With all pictures excluded, restate the records that follow exactly as written.
[Data records Boundary: Start]
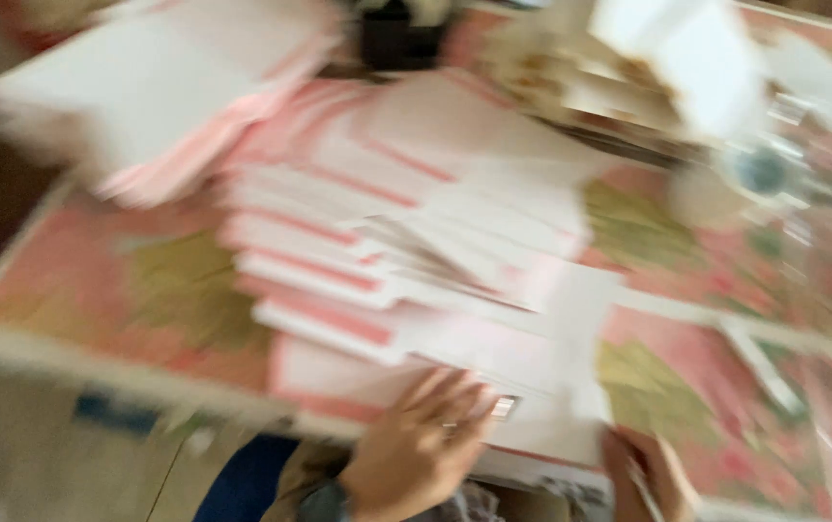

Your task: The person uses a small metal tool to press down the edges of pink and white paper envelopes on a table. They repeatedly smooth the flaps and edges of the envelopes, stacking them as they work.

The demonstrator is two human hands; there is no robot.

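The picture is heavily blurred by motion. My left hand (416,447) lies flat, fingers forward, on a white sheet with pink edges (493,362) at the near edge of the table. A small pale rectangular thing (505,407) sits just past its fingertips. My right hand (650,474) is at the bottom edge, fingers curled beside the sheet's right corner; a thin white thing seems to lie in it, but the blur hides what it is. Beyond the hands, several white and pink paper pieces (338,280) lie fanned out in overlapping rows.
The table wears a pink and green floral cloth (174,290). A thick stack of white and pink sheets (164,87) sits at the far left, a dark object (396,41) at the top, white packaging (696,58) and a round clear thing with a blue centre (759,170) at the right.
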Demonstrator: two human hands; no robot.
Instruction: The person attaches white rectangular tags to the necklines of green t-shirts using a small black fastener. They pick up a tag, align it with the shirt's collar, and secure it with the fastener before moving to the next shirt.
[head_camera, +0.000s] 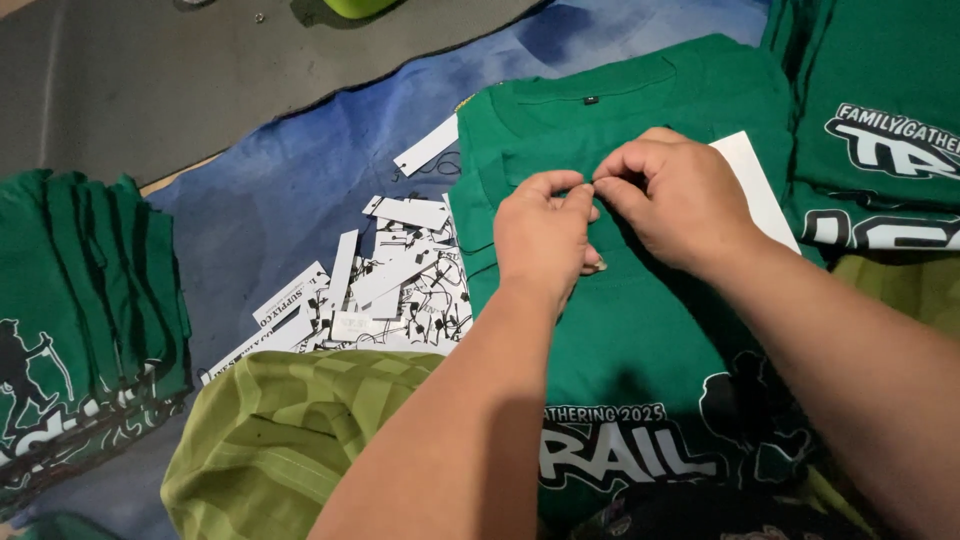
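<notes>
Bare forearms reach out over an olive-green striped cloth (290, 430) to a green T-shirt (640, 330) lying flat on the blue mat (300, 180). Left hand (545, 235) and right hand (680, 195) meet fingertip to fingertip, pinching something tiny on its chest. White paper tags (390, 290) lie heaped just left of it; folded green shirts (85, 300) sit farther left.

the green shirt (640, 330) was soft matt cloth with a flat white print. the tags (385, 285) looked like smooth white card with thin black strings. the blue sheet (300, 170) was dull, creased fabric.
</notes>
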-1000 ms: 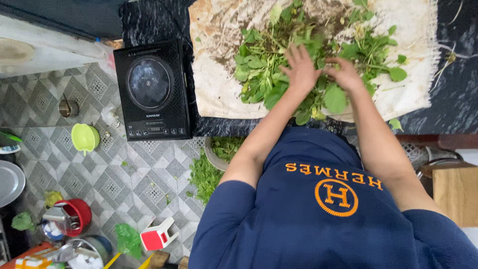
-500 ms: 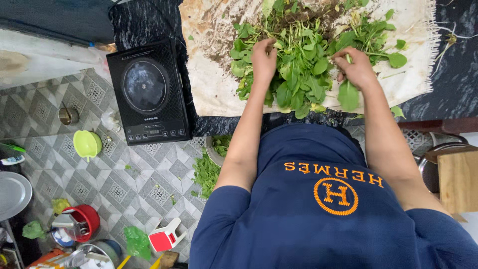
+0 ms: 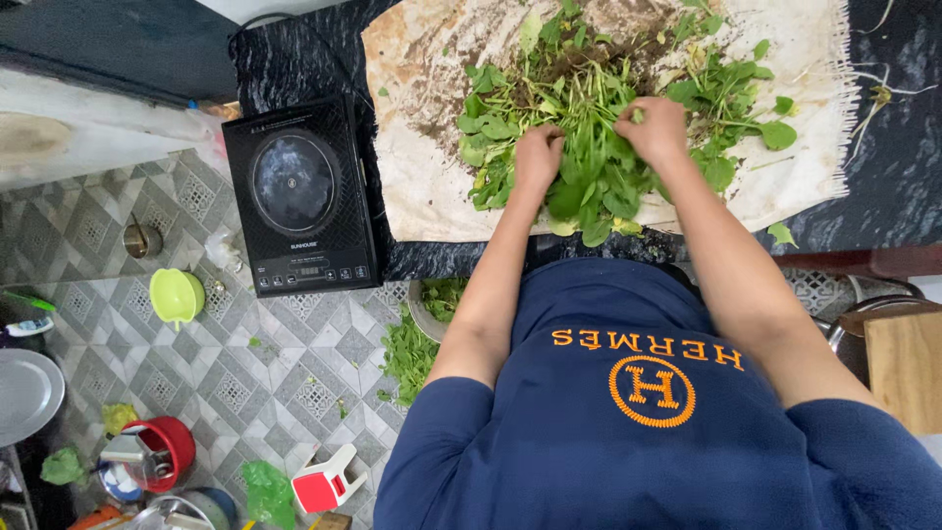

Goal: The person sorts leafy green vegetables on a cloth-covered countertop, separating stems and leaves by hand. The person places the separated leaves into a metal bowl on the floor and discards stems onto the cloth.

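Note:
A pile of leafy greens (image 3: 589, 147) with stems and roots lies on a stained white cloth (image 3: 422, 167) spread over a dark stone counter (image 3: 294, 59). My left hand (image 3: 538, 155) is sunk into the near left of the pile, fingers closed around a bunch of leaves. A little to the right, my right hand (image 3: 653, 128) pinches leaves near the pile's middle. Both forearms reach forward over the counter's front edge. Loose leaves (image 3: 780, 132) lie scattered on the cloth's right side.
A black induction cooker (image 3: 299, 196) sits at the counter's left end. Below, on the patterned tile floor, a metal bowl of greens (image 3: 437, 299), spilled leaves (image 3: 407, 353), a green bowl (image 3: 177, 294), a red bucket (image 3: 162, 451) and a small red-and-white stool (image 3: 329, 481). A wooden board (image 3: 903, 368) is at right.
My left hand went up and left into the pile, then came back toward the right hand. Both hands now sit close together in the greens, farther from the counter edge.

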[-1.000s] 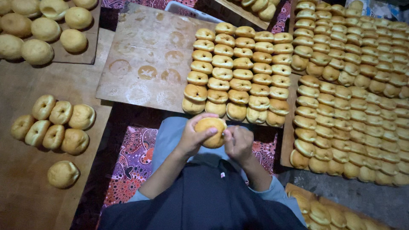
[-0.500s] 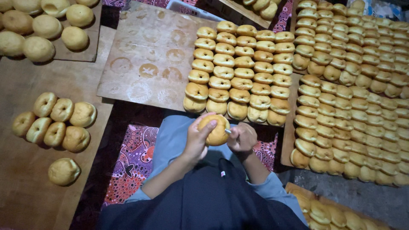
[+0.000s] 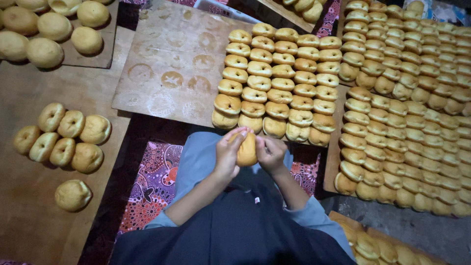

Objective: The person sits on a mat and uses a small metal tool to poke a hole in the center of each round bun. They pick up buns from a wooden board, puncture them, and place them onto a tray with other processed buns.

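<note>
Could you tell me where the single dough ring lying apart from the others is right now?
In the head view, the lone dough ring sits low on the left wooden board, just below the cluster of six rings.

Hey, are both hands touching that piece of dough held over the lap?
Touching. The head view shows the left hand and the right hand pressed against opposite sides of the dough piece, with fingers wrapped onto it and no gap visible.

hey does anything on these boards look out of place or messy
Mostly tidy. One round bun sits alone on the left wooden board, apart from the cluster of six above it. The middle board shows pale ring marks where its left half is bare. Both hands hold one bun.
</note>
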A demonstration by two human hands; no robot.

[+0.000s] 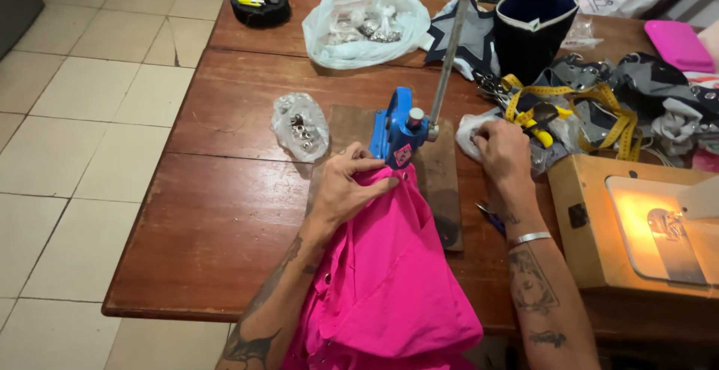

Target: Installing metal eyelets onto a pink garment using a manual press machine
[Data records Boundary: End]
◆ Written response ◆
Your task: The person uses a small metal tool to press down the edges of pink and white paper envelopes on a table. They repeatedly smooth the flaps and edges of the envelopes, stacking them as they work.

The demonstrator is two human hands; there is no robot.

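The picture is heavily blurred by motion. My left hand (416,447) lies flat, fingers forward, on a white sheet with pink edges (493,362) at the near edge of the table. A small pale rectangular thing (505,407) sits just past its fingertips. My right hand (650,474) is at the bottom edge, fingers curled beside the sheet's right corner; a thin white thing seems to lie in it, but the blur hides what it is. Beyond the hands, several white and pink paper pieces (338,280) lie fanned out in overlapping rows.
The table wears a pink and green floral cloth (174,290). A thick stack of white and pink sheets (164,87) sits at the far left, a dark object (396,41) at the top, white packaging (696,58) and a round clear thing with a blue centre (759,170) at the right.
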Demonstrator: two human hands; no robot.
Instruction: The person attaches white rectangular tags to the necklines of green t-shirts using a small black fastener. They pick up a tag, align it with the shirt's collar, and secure it with the fastener before moving to the next shirt.
[head_camera, +0.000s] 
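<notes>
Bare forearms reach out over an olive-green striped cloth (290, 430) to a green T-shirt (640, 330) lying flat on the blue mat (300, 180). Left hand (545, 235) and right hand (680, 195) meet fingertip to fingertip, pinching something tiny on its chest. White paper tags (390, 290) lie heaped just left of it; folded green shirts (85, 300) sit farther left.

the green shirt (640, 330) was soft matt cloth with a flat white print. the tags (385, 285) looked like smooth white card with thin black strings. the blue sheet (300, 170) was dull, creased fabric.
</notes>
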-1000 ms: 
-500 ms: 
+0 ms: 

Goal: The person sorts leafy green vegetables on a cloth-covered countertop, separating stems and leaves by hand. The person places the separated leaves into a metal bowl on the floor and discards stems onto the cloth.

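Note:
A pile of leafy greens (image 3: 589, 147) with stems and roots lies on a stained white cloth (image 3: 422, 167) spread over a dark stone counter (image 3: 294, 59). My left hand (image 3: 538, 155) is sunk into the near left of the pile, fingers closed around a bunch of leaves. A little to the right, my right hand (image 3: 653, 128) pinches leaves near the pile's middle. Both forearms reach forward over the counter's front edge. Loose leaves (image 3: 780, 132) lie scattered on the cloth's right side.
A black induction cooker (image 3: 299, 196) sits at the counter's left end. Below, on the patterned tile floor, a metal bowl of greens (image 3: 437, 299), spilled leaves (image 3: 407, 353), a green bowl (image 3: 177, 294), a red bucket (image 3: 162, 451) and a small red-and-white stool (image 3: 329, 481). A wooden board (image 3: 903, 368) is at right.
My left hand went up and left into the pile, then came back toward the right hand. Both hands now sit close together in the greens, farther from the counter edge.
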
[-1.000s] 
[-0.500s] 
[+0.000s] 

Objective: The person sits on a mat and uses a small metal tool to poke a hole in the center of each round bun. They pick up buns from a wooden board, puncture them, and place them onto a tray with other processed buns.

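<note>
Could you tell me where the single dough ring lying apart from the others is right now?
In the head view, the lone dough ring sits low on the left wooden board, just below the cluster of six rings.

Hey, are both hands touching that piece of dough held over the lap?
Touching. The head view shows the left hand and the right hand pressed against opposite sides of the dough piece, with fingers wrapped onto it and no gap visible.

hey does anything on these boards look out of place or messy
Mostly tidy. One round bun sits alone on the left wooden board, apart from the cluster of six above it. The middle board shows pale ring marks where its left half is bare. Both hands hold one bun.
</note>
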A demonstration by two human hands; no robot.

[+0.000s] 

Target: Installing metal eyelets onto a pink garment using a manual press machine

The requested output is complete.